- Instructions to follow -
The line that holds "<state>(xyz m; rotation" marks the start. Return it and each following line through the end of the data, unchanged.

[Exercise data — start]

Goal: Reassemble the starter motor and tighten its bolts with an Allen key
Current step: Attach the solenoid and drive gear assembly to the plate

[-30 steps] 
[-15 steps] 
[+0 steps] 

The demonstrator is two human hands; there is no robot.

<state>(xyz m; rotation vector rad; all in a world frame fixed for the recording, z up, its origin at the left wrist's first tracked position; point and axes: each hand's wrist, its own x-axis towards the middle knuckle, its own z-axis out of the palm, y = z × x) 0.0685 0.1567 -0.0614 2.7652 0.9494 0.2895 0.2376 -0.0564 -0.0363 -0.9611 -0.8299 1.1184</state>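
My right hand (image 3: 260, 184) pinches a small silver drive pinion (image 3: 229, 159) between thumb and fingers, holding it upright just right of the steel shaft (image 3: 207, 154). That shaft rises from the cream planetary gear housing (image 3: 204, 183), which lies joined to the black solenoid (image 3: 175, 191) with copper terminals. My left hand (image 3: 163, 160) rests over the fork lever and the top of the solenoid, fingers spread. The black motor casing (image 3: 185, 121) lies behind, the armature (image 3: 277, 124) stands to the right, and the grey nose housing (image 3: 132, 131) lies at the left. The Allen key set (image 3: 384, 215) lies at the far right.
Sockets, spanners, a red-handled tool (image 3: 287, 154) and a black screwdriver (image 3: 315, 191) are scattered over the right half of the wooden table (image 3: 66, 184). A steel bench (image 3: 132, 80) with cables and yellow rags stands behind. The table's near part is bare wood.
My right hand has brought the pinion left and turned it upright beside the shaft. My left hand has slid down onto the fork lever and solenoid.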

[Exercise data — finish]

- Task response -
<state>(xyz m; rotation vector rad; all in a world frame fixed for the recording, z up, its origin at the left wrist's first tracked position; point and axes: each hand's wrist, its own x-axis towards the middle knuckle, its own z-axis out of the palm, y = z × x) 0.0685 0.1567 -0.0614 2.7652 0.9494 0.2895 0.2376 -0.0564 -0.0363 -0.9611 -0.8299 1.1184</state>
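My right hand (image 3: 260, 184) pinches a small silver drive pinion (image 3: 229, 159) between thumb and fingers, holding it upright just right of the steel shaft (image 3: 207, 154). That shaft rises from the cream planetary gear housing (image 3: 204, 183), which lies joined to the black solenoid (image 3: 175, 191) with copper terminals. My left hand (image 3: 163, 160) rests over the fork lever and the top of the solenoid, fingers spread. The black motor casing (image 3: 185, 121) lies behind, the armature (image 3: 277, 124) stands to the right, and the grey nose housing (image 3: 132, 131) lies at the left. The Allen key set (image 3: 384, 215) lies at the far right.
Sockets, spanners, a red-handled tool (image 3: 287, 154) and a black screwdriver (image 3: 315, 191) are scattered over the right half of the wooden table (image 3: 66, 184). A steel bench (image 3: 132, 80) with cables and yellow rags stands behind. The table's near part is bare wood.
My right hand has brought the pinion left and turned it upright beside the shaft. My left hand has slid down onto the fork lever and solenoid.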

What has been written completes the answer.